Изменить размер шрифта - +

– Он ушел? – спросила Луцилла.
– Ушел.
Пот выступил у нее на лбу. Я вытерла ей лицо платком и повернула девушку к ветру.
– Вам теперь лучше?
– Да.
– Вы можете дойти до дому?
– Легко.
Я взяла. Луциллу под руку. Мы прошли несколько шагов. Вдруг она остановилась, как будто пугаясь чего то впереди, подняла трость и начала ею водить по воздуху, словно устраняя какое то препятствие, словно раздвигая в густом лесу ветки, преграждающие путь.
– Что вы делаете? – спросила я.
– Очищаю воздух, – ответила Луцилла. – Воздух наполнен им. Меня теснят со всех сторон темно синие фигуры. Дайте мне руку. Пойдемте!
– Луцилла!
– Не сердитесь на меня. Я уже начинаю приходить в себя. Никто лучше меня не знает, какая это глупость, какое безумие. У меня есть сила воли – как ни трудно мне будет, я обещаю переломить себя в этот раз. Я не могу и не хочу показать оскарову брату, что он для меня предмет ужаса.

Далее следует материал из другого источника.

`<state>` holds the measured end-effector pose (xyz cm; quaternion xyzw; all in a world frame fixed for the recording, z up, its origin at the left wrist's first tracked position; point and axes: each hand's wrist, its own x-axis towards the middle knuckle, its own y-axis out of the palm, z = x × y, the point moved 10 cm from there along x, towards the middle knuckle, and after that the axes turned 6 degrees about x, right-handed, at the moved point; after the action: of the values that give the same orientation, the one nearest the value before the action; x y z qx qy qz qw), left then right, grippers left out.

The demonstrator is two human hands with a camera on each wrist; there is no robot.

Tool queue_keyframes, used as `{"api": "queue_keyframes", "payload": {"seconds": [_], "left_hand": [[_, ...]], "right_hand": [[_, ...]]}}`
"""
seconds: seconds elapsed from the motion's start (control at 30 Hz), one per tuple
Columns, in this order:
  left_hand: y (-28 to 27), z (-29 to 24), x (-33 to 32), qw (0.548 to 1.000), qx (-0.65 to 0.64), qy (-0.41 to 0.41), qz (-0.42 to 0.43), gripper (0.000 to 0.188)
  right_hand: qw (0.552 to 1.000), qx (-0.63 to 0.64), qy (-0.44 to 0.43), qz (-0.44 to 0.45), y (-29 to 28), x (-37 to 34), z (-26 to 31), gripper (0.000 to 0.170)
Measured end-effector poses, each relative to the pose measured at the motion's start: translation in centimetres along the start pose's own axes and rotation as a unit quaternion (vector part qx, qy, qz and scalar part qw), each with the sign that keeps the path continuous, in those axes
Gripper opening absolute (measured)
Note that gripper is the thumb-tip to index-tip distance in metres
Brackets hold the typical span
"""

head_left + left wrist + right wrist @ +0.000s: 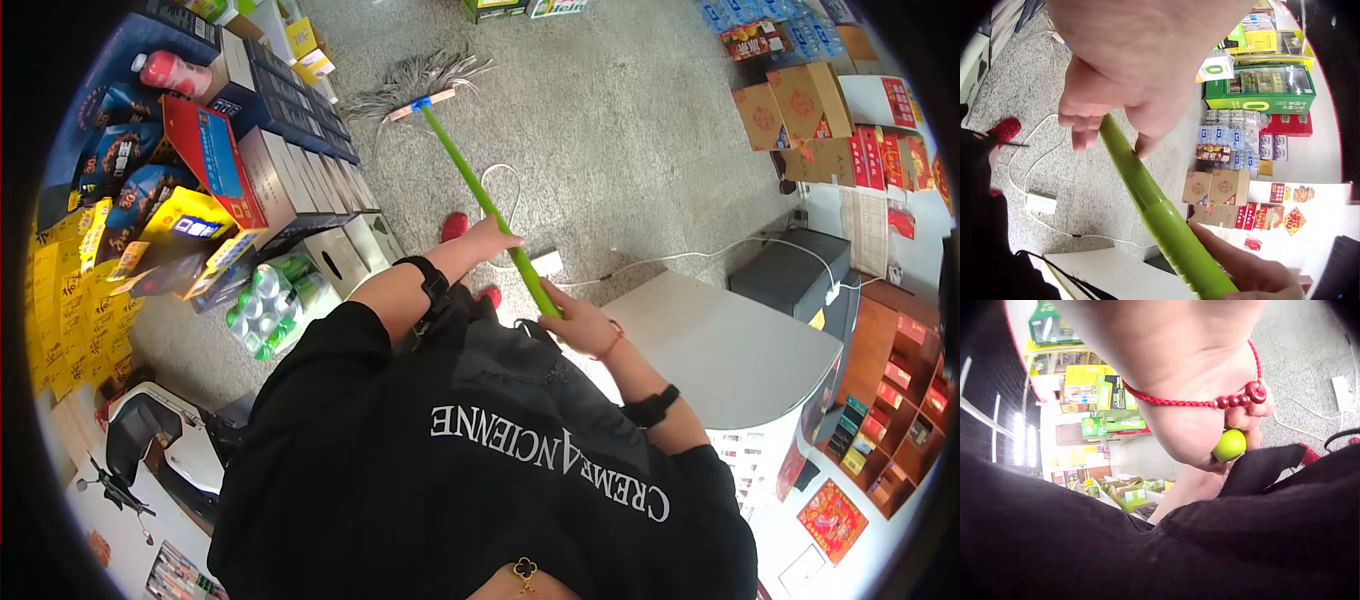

Она опять остановилась и, как бы в благодарность, поцеловала меня.
– Вините мою слепоту, друг мой, а не меня. Если б я могла видеть… О! Разве можете вы понять меня, вы, не живущие в темноте!
Она прошла несколько шагов молча, задумавшись, и опять заговорила:
– Вы не будете смеяться над тем, что я вам скажу?
– Вы знаете, что не буду.
– Представьте себе, что вы лежите в постели ночью.
– Ну?
– Я слышала, что люди иногда вдруг просыпаются среди ночи, не разбуженные никаким шумом, и им кажется, без всякой особой причины, что есть кто то или что то в темной комнате. Случалось ли это когда нибудь с вами?
– Конечно, душа моя. Это почти со всеми случается, когда нервы несколько расстроены.
– Очень хорошо. Так и у меня есть воображение, есть нервы. Когда это с вами случалось, что вы делали?
– Я зажигала огонь и удостоверялась, что ошиблась.
– Представьте же, что у вас нет ни свечи, ни спичек, что ночь без конца и что вы остаетесь с своим воображением в темноте. Вот мое положение. Вам нелегко было бы успокоиться в таких условиях, не правда ли? Вы, может быть, мучились бы очень безрассудно, положим, но очень мучились.
Она подняла свою тросточку с грустной улыбкой.
– Может быть, вы дошли бы до такой же глупости, как ваша Луцилла, и стали бы отмахиваться тростью.
Прелесть ее голоса, ее лица усиливали действие этих трогательно простых и печально правдивых слов. Она заставила меня понять больше прежнего, что значит быть в одно и то же время одаренным богатым воображением и пораженным слепотой. На одну минуту мною целиком овладели сочувствие и любовь к ней. На одну минуту я забыла ужасное положение, в каком все мы находились. Луцилла безотчетно напомнила мне о нем, заговорив снова.
– Может быть, я напрасно вынудила Оскара сделать признание, – сказала она, взяв меня под руку и продолжая идти. – Я могла бы привыкнуть к его брату, если бы не знала, какая у него наружность. Однако я чувствовала, что в нем есть что то странное, хотя мне и не говорили, и я не знала, что именно. Должно быть, были у меня основания для того отвращения, которое я с первого же раза к нему почувствовала. Не будем говорить об этом. Если б я и не заставила Оскара признаться, истина обнаружилась бы рано или поздно. Знаете ли, что я чуть чуть недовольна Оскаром? Помните, как признался он в саду, что окрасил себе лицо, представляя синюю бороду для забавы детей? Нехорошо, неделикатно было с его стороны показать такую бесчувственность к страшному уродству брата. Следовало вспомнить об этом, не следовало смеяться над этим. Ну довольно, пойдемте, откроем фортепиано и постараемся забыться.
Чем все это кончится, когда ей скажут, а сказать ей будет необходимо, в какое страшное заблуждение она впала: Что будет с нею? Что будет с Оскаром?
Признаюсь, я побоялась дать на это ответ.